New Benchmark Measures the Performance Speed of AI Models

Technology
  • MLCommons, an artificial intelligence benchmark group, has unveiled the results of new tests designed to evaluate the speed at which top-of-the-line hardware can run AI models.
  • In the tests conducted on a large language model, a Nvidia Corp (NVDA.O) chip emerged as the top performer, with an Intel Corp (INTC.O) semiconductor coming in a close second.
  • The newly introduced MLPerf benchmark centers around a large language model featuring 6 billion parameters, primarily summarizing CNN news articles. This benchmark specifically simulates the “inference” phase of AI data processing, which powers the core functionality of generative AI tools. Nvidia’s leading submission for the inference benchmark was based on eight of its flagship H100 chips. While Nvidia has been a dominant force in training AI models, it has yet to establish a strong presence in the inference market.

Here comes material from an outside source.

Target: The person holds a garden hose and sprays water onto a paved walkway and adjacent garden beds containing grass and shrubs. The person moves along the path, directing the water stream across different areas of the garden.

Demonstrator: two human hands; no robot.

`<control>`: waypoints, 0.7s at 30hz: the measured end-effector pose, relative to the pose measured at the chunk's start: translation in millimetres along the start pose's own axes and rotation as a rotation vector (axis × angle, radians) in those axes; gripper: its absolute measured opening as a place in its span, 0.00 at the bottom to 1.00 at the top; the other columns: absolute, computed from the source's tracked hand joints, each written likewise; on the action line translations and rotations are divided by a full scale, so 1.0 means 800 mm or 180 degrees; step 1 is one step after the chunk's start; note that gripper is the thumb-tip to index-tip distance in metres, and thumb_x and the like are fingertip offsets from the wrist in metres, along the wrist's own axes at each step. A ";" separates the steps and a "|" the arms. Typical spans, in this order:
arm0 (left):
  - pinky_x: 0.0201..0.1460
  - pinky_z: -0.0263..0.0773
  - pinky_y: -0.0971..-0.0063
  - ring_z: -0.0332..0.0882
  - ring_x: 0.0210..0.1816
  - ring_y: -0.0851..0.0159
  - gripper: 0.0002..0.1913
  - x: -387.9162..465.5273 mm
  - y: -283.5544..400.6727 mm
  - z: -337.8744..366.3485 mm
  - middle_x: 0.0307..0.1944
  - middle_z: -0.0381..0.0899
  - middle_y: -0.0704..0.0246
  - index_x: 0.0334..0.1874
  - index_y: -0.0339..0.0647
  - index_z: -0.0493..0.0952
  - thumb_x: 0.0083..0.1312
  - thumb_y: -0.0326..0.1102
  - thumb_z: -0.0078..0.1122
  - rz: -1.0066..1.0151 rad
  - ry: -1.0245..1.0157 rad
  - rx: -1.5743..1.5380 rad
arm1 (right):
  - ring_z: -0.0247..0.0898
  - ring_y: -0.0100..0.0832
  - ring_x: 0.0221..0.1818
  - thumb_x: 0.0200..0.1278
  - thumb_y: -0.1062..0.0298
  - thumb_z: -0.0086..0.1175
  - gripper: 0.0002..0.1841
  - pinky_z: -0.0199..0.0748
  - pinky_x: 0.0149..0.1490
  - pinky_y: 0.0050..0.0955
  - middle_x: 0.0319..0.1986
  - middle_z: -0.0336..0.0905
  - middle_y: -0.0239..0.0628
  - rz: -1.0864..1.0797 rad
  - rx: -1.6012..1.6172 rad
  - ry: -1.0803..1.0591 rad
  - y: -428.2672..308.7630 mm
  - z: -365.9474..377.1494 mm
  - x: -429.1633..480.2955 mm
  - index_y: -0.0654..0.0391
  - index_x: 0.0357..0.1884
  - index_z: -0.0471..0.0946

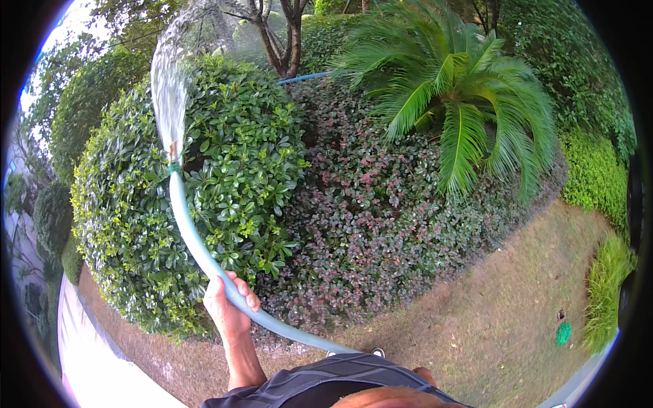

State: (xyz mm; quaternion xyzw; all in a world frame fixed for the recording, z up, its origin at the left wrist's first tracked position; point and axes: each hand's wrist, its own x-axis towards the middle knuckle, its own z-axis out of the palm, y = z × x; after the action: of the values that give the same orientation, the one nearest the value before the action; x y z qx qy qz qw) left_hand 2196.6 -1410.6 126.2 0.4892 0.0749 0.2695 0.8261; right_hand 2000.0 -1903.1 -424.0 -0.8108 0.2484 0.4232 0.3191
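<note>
My left hand point(231, 302) is closed around a pale blue garden hose point(195, 239), with the fingers wrapped over its upper side. The hose curves up from my waist to a nozzle end point(174, 158) bound with green material. A wide spray of water point(169, 92) leaves that end and rises over a rounded green shrub point(240, 153). From my hand the hose runs back down to the right, towards my waist. Of my right arm only a bit of skin shows beside the dark patterned shirt; the right hand itself is out of view.
Low purple-leaved shrubs point(367, 219) fill the middle, with a cycad point(449, 97) behind them at the right. A blue hose point(306, 77) lies near a tree trunk point(285, 56). Dry grass point(490, 316) borders the bed; a green round object point(563, 334) lies there. A pale path point(97, 352) runs at left.
</note>
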 end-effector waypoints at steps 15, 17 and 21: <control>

  • Dave Salvator, Nvidia’s accelerated computing marketing director, commented, “What you see is that we’re delivering leadership performance across the board, and again, delivering that leadership performance on all workloads.”

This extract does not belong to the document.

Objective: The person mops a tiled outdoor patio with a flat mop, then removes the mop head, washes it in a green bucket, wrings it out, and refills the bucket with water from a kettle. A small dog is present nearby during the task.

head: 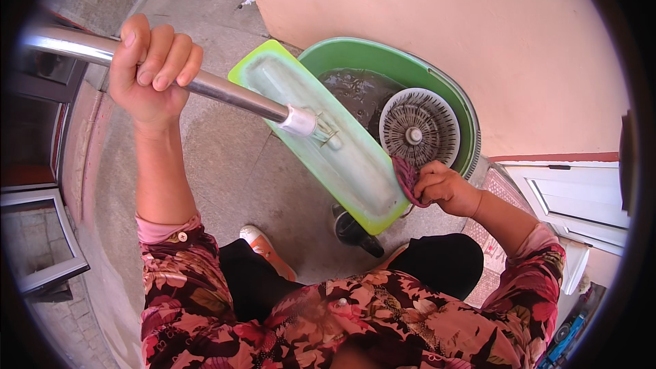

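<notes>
My left hand (154,66) is closed around the metal handle of a flat mop (225,93), at the upper left. The mop's long green and white head (359,164) is held up in front of me, its hinged joint side facing me. At the head's right end, my right hand (443,189) grips a purple fabric mop pad (405,177). How far the pad extends behind the head is hidden. Just beyond is a green mop bucket (338,51) of murky water, with a round grey spinner basket (420,125) in it.
The bucket stands against a pink wall (435,15). A black object (353,230) lies on the paved floor between my feet, partly under the mop head. A white-framed door panel (574,195) is at the right, and a framed pane (41,241) is at the lower left.
</notes>
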Tool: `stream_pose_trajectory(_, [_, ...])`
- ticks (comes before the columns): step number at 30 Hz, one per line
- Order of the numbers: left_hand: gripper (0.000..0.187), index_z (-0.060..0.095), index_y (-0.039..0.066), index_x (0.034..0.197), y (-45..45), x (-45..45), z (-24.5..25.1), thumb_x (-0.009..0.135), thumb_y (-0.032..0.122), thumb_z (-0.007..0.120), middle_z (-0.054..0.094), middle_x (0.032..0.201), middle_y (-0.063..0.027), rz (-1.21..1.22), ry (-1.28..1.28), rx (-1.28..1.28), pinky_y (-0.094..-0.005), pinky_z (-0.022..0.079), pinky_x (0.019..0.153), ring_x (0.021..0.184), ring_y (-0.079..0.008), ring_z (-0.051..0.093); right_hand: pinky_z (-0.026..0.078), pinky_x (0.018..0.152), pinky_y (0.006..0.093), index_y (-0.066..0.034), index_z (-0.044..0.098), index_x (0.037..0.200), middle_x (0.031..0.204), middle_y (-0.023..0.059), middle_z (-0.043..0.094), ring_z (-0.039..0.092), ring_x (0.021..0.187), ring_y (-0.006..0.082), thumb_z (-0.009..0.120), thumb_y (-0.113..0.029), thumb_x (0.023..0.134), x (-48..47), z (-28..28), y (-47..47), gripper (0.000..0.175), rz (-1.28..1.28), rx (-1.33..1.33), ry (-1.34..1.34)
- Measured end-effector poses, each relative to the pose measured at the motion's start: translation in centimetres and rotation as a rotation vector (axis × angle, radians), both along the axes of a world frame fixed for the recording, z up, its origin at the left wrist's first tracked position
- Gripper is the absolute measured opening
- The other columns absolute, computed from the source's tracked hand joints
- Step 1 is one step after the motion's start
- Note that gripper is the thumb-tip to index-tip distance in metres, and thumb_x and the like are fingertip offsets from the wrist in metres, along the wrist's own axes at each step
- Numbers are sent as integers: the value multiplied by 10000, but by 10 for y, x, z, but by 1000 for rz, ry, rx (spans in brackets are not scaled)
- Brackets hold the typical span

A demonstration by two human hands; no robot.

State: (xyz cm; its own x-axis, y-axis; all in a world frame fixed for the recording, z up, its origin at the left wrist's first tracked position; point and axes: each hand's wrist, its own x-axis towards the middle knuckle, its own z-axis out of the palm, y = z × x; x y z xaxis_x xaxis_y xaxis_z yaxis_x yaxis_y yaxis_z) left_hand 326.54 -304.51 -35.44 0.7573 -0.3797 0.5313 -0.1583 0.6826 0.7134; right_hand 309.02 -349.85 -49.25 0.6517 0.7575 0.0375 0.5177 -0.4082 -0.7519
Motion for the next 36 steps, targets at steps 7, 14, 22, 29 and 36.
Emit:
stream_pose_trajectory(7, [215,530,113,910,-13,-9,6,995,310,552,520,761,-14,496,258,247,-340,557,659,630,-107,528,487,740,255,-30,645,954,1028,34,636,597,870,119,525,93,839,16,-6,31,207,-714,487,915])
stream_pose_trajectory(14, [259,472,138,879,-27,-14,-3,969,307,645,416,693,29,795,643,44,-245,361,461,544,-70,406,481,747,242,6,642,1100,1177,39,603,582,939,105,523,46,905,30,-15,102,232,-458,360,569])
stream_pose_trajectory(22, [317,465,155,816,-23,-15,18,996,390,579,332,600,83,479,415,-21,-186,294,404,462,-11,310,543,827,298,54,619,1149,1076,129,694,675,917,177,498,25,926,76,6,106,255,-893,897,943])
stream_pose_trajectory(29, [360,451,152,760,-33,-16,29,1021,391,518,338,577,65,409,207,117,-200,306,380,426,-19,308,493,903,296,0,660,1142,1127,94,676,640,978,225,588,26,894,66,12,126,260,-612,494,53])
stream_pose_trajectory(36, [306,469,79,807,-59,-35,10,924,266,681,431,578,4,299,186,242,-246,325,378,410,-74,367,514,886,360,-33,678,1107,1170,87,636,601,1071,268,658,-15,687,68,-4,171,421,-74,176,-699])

  • Intel’s success in the benchmark is attributed to its Gaudi2 chips, produced by the Habana unit acquired by the company in 2019. The Gaudi2 system demonstrated performance roughly 10% slower than Nvidia’s system.
  • Eitan Medina, Chief Operating Officer at Habana, remarked, “We’re very proud of the results in inferencing, (as) we demonstrate the price performance advantage of Gaudi2.”
  • Intel claims that its system is more cost-effective than Nvidia’s, roughly priced at the level of Nvidia’s last-generation 100 systems. However, Intel has not disclosed the exact cost of the chip, and Nvidia has also refrained from discussing the pricing of its chip. Nvidia announced its plans to release a software upgrade that would double the performance compared to its performance in the MLPerf benchmark.
  • Alphabet’s (GOOGL.O) Google unit provided a preview of the performance of the latest iteration of a custom-built chip, which was initially announced at its cloud computing conference in August.